Exercise: In the data that follows, how many lines contain the word "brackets"? Give only that number.

------------------------------------------------

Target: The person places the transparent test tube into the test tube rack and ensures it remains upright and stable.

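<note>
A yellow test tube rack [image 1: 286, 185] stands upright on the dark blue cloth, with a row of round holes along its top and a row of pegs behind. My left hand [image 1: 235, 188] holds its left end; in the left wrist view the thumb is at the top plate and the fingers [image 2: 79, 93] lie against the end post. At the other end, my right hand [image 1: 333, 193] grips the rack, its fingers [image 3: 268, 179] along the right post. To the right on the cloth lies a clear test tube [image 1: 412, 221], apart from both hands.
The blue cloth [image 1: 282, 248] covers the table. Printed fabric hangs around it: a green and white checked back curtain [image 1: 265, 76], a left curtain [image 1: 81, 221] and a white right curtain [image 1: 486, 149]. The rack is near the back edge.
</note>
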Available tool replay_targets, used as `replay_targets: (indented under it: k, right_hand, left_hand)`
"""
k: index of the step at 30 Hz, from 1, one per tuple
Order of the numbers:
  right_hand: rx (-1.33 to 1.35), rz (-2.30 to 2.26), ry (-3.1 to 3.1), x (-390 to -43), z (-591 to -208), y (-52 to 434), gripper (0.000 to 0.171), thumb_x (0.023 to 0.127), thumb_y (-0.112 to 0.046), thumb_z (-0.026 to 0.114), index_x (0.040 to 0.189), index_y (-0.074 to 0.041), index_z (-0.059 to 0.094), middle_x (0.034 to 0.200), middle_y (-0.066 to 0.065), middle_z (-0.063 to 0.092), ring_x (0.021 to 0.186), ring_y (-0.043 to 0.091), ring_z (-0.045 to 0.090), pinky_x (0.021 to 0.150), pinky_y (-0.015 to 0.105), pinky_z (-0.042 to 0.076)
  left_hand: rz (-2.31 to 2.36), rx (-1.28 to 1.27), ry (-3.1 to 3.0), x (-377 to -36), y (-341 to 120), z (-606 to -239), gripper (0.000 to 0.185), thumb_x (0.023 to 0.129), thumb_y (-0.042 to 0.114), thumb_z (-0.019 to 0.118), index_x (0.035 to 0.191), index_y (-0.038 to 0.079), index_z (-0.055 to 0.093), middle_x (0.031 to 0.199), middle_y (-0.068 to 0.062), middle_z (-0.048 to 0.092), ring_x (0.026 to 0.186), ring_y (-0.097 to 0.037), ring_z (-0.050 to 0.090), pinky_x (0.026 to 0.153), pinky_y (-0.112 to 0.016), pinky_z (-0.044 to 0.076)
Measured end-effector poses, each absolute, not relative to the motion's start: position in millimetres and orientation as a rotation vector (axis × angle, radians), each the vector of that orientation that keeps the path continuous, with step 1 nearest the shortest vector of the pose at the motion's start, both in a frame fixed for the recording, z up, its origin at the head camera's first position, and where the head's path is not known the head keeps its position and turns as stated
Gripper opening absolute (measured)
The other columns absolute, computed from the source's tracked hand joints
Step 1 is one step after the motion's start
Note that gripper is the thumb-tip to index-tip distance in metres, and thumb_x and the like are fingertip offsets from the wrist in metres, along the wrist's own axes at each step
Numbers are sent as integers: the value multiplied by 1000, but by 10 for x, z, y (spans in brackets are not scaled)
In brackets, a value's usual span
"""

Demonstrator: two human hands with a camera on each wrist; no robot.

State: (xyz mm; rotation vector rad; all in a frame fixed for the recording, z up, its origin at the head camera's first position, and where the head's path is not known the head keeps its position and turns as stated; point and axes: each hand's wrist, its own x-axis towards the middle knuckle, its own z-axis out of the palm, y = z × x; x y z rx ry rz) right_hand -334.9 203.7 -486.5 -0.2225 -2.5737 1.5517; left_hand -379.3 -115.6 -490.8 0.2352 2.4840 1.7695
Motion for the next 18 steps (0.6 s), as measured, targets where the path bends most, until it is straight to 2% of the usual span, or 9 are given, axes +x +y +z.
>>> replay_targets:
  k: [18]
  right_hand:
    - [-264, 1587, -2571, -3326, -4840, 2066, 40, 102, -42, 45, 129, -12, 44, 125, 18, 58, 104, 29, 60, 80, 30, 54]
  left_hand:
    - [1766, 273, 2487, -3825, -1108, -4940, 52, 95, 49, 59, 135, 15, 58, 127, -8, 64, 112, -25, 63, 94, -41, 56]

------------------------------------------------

The answer: 2